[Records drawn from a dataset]

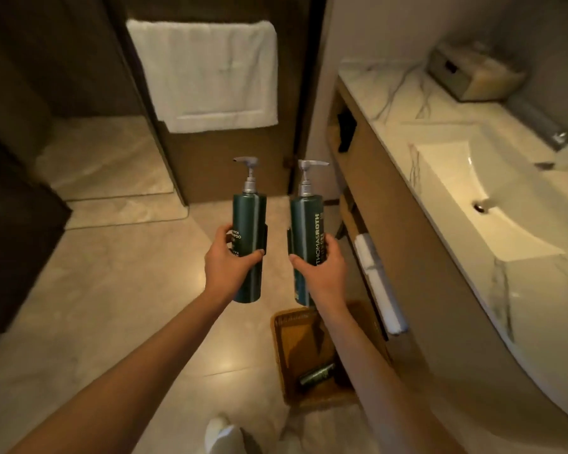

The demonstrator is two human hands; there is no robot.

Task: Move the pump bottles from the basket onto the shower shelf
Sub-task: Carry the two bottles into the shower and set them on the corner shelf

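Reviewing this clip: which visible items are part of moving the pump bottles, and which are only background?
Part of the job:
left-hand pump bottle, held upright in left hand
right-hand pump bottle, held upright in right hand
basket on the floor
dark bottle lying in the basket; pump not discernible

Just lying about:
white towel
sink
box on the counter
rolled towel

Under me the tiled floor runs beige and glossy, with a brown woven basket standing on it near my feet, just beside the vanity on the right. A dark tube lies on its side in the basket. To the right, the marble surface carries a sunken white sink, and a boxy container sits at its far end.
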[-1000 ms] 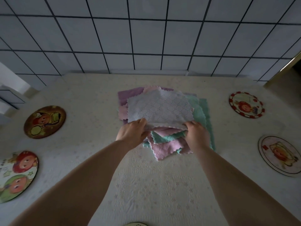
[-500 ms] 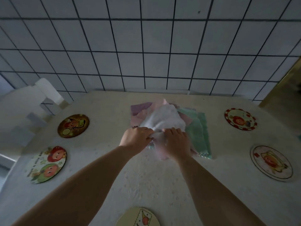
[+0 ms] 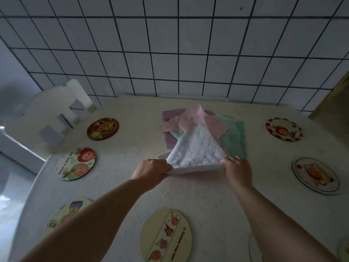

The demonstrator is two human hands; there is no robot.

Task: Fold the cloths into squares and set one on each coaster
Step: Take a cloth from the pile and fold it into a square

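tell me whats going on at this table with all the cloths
A person is folding a white cloth on the table. The left hand and right hand each pinch one end of its near folded edge, while its far corner lies on the pile of pink, purple and green cloths. Round picture coasters sit along both sides and the near edge, and none of those in view has a cloth on it yet.
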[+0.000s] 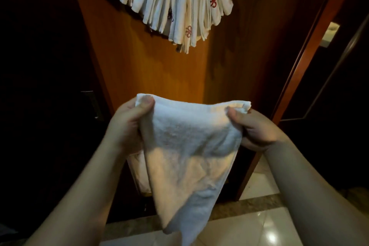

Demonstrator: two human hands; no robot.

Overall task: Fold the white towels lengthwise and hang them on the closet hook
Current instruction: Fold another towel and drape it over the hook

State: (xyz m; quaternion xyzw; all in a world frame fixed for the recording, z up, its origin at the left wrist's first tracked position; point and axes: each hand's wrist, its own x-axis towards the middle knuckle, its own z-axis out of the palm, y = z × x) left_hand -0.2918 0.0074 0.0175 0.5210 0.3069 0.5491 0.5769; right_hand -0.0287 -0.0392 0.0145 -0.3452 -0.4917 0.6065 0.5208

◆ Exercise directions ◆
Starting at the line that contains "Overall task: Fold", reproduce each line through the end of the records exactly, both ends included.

◆ Task solution ◆
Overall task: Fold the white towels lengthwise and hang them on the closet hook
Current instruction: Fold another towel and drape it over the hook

State: (xyz m; quaternion xyzw; all in a world frame fixed for the recording, z up, its origin at the left wrist's first tracked position; point and axes: each hand's wrist, its own x-axis towards the middle knuckle, its own z-axis out of the palm, y = z × x) left_hand -0.2918 0.0074 0.0175 0.5210 0.3069 0.5491 0.5769; right_hand -0.0287 -0.0392 0.0145 -0.3452 -0.4917 0.6065 0.5208

No further output is expected here.